Problem statement:
Restate word for word the lines of the records below, starting at the line that contains "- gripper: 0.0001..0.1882" and ending at the line that contains "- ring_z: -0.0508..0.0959", with both of those lines included and nothing else.

[Records for this exercise]

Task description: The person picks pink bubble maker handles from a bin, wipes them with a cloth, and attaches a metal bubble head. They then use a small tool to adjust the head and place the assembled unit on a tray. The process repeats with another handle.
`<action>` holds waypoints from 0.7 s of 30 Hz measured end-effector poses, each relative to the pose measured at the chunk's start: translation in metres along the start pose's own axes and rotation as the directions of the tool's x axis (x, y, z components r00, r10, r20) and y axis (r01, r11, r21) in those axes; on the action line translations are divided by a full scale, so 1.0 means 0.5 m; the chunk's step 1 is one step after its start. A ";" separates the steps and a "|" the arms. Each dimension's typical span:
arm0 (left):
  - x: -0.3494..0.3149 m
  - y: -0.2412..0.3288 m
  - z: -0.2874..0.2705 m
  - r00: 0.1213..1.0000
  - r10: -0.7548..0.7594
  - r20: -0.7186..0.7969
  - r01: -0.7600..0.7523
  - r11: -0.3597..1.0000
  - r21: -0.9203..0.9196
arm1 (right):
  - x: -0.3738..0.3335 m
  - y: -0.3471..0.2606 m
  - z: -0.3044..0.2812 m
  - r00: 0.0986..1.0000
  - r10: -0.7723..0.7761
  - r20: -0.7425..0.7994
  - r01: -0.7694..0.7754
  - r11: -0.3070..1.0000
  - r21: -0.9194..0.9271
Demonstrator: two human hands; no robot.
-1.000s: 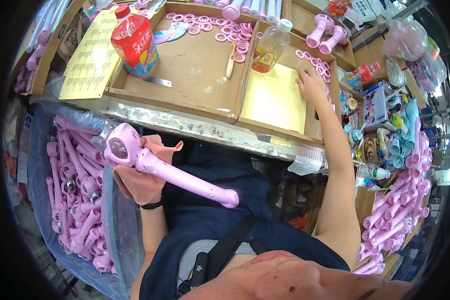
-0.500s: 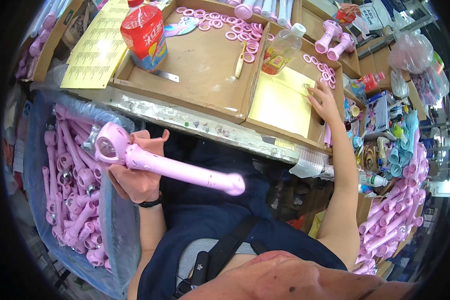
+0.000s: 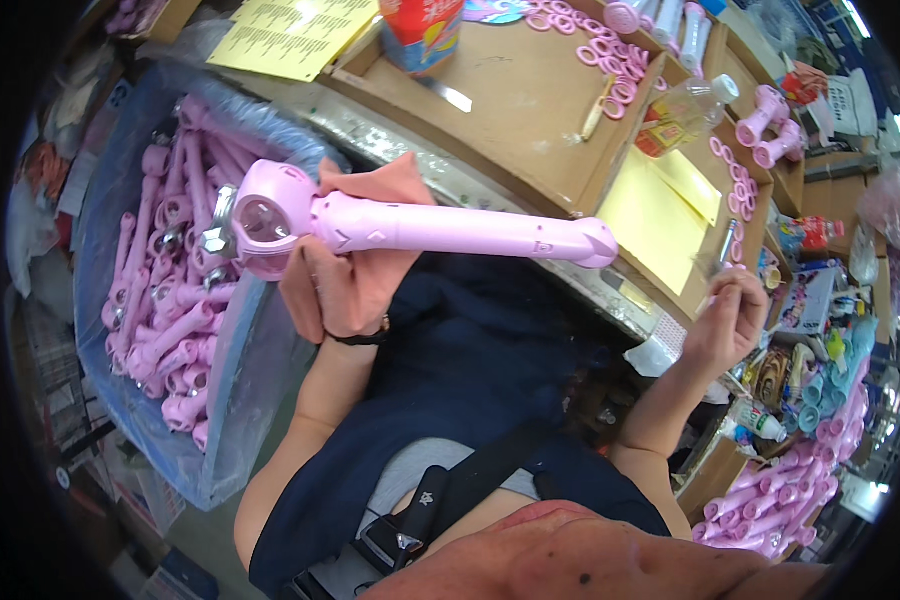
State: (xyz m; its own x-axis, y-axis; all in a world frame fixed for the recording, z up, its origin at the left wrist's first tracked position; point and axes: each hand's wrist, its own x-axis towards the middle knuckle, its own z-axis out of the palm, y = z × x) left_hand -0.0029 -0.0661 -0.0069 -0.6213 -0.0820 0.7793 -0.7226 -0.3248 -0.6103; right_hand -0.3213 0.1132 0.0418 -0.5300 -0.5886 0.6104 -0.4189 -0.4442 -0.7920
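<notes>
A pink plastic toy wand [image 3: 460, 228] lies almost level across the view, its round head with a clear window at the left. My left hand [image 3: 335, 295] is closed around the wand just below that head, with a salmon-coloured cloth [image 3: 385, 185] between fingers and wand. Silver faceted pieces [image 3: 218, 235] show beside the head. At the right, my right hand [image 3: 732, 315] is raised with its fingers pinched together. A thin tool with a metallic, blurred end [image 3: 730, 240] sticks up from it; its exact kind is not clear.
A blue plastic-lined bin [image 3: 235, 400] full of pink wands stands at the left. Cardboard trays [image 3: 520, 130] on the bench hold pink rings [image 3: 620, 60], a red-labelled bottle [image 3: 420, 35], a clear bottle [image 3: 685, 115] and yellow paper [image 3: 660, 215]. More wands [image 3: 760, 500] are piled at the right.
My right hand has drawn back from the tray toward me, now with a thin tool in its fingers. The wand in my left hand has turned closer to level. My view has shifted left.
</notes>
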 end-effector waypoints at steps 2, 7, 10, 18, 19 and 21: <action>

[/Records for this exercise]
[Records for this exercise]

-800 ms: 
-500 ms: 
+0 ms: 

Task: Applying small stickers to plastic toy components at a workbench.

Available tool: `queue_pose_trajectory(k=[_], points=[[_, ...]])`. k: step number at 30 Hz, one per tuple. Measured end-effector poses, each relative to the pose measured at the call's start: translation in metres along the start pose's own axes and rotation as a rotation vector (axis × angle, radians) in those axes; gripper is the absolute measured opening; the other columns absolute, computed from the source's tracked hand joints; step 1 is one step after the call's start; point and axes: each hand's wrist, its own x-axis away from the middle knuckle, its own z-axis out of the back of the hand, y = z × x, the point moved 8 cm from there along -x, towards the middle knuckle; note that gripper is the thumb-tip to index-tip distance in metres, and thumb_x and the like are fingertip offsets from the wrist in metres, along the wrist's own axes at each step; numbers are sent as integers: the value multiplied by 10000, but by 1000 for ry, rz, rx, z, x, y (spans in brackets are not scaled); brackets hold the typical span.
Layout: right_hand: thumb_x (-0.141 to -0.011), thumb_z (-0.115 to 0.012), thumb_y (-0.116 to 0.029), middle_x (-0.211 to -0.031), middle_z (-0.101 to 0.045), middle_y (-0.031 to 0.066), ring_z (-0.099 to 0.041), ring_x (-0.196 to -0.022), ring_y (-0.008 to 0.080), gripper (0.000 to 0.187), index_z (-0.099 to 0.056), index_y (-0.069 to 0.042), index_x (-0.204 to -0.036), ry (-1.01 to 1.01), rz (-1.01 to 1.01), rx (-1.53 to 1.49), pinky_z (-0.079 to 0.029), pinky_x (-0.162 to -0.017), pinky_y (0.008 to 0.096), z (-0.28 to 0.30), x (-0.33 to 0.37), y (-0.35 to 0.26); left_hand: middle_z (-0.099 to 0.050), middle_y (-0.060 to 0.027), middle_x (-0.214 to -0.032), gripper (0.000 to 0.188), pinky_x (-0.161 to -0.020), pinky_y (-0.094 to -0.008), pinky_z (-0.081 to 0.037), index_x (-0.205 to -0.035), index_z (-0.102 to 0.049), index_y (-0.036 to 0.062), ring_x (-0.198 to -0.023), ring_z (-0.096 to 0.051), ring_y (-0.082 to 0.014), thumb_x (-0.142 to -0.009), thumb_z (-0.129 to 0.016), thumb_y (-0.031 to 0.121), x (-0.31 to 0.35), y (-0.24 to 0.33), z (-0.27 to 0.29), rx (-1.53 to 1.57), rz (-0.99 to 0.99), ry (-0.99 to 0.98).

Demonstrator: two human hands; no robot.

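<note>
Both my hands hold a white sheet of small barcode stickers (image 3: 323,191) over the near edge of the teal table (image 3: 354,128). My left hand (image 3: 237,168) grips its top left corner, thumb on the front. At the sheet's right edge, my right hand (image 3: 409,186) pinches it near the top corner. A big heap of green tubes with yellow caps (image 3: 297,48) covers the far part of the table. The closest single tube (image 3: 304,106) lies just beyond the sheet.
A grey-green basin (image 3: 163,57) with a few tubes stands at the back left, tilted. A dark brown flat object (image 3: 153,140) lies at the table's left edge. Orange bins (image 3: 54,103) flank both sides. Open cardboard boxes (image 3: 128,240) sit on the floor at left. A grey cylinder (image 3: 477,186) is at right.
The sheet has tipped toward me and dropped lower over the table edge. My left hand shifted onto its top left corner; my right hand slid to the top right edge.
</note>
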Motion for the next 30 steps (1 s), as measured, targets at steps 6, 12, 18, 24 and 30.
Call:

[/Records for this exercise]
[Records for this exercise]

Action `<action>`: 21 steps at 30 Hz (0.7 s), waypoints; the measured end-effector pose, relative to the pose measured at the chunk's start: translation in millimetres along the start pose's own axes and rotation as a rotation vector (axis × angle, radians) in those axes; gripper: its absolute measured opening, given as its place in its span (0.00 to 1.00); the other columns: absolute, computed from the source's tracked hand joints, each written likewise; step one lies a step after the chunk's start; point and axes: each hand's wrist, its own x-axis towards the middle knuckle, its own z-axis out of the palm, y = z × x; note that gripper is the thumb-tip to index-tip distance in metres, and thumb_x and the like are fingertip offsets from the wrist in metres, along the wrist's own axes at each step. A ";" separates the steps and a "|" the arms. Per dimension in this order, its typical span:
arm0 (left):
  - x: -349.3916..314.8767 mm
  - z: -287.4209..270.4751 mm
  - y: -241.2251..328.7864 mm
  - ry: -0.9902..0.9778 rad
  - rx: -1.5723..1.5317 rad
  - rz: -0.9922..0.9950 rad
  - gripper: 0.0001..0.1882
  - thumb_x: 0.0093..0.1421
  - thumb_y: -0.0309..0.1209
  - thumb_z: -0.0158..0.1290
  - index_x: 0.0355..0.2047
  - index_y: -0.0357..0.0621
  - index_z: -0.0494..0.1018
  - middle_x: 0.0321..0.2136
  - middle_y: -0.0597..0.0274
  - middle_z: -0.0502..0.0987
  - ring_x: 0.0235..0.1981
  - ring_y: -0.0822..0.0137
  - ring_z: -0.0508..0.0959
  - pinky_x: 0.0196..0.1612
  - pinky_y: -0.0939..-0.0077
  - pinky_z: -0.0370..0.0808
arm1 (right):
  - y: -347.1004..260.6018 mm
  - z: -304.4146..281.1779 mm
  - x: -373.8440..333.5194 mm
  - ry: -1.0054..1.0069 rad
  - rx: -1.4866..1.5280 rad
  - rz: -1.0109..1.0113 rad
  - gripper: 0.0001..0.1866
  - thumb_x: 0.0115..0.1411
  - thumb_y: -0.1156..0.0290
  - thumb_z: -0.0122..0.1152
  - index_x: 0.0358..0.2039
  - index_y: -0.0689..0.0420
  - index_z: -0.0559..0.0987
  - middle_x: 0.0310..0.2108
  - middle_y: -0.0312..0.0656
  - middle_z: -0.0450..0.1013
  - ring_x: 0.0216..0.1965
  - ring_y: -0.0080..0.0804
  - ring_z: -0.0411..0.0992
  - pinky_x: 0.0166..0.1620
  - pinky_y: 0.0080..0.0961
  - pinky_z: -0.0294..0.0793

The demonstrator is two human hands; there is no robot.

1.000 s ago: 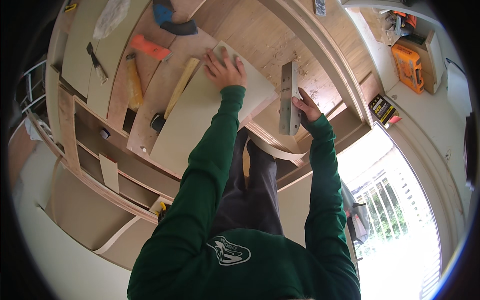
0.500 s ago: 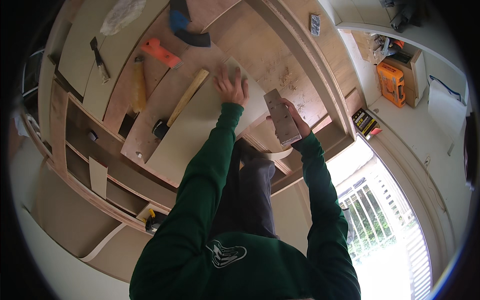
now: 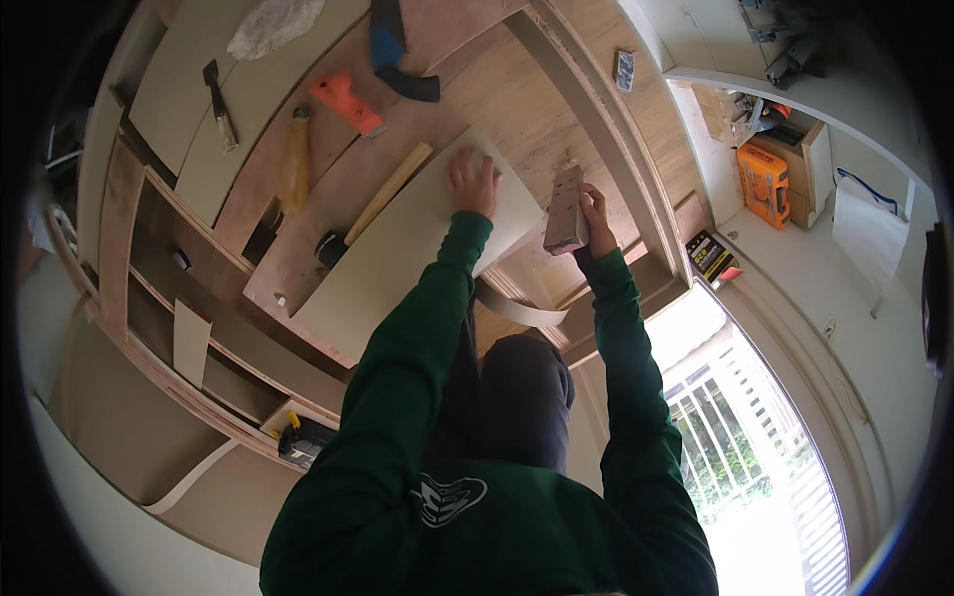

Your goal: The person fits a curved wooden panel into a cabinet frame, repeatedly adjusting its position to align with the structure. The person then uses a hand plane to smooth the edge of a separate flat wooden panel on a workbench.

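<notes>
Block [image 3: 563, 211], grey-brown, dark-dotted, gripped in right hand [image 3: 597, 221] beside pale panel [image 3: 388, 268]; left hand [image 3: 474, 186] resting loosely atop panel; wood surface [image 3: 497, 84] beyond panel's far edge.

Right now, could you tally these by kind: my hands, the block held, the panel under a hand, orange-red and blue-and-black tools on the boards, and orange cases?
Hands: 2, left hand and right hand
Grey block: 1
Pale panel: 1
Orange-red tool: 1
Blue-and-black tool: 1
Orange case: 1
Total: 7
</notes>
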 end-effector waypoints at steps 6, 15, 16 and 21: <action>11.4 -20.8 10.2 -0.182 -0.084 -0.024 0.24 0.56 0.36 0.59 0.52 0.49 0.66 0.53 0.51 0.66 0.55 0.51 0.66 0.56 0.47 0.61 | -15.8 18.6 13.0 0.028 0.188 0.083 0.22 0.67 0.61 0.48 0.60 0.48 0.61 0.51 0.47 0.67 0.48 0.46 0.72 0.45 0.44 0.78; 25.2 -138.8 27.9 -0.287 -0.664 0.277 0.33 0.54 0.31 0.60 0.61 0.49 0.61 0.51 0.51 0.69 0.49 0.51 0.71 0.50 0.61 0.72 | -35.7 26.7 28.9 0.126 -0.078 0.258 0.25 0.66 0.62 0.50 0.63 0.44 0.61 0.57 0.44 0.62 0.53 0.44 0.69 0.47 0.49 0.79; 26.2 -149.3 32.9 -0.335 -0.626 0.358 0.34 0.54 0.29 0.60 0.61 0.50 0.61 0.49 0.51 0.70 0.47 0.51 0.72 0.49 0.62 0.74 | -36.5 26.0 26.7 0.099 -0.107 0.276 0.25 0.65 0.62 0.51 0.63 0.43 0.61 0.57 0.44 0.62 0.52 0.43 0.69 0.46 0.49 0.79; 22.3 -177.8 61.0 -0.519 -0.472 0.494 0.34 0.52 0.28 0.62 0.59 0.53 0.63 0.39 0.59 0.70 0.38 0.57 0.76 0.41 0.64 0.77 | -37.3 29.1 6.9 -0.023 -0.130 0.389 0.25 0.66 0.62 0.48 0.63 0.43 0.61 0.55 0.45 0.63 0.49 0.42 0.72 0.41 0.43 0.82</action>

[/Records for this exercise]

Written solution:
  - gripper: 0.0001..0.1882
  - thumb_x: 0.0093..0.1421
  - thumb_y: -0.0309..0.1209
  - thumb_z: -0.0158..0.1290
  - index_x: 0.0355..0.2047
  - index_y: -0.0357..0.0621
  - index_z: -0.0494..0.1018
  - middle_x: 0.0321..0.2136
  - middle_y: -0.0597..0.0274
  - middle_z: -0.0502..0.0987
  - ring_x: 0.0235..0.1981
  - ring_y: -0.0822..0.0137
  - ring_z: -0.0508..0.0959

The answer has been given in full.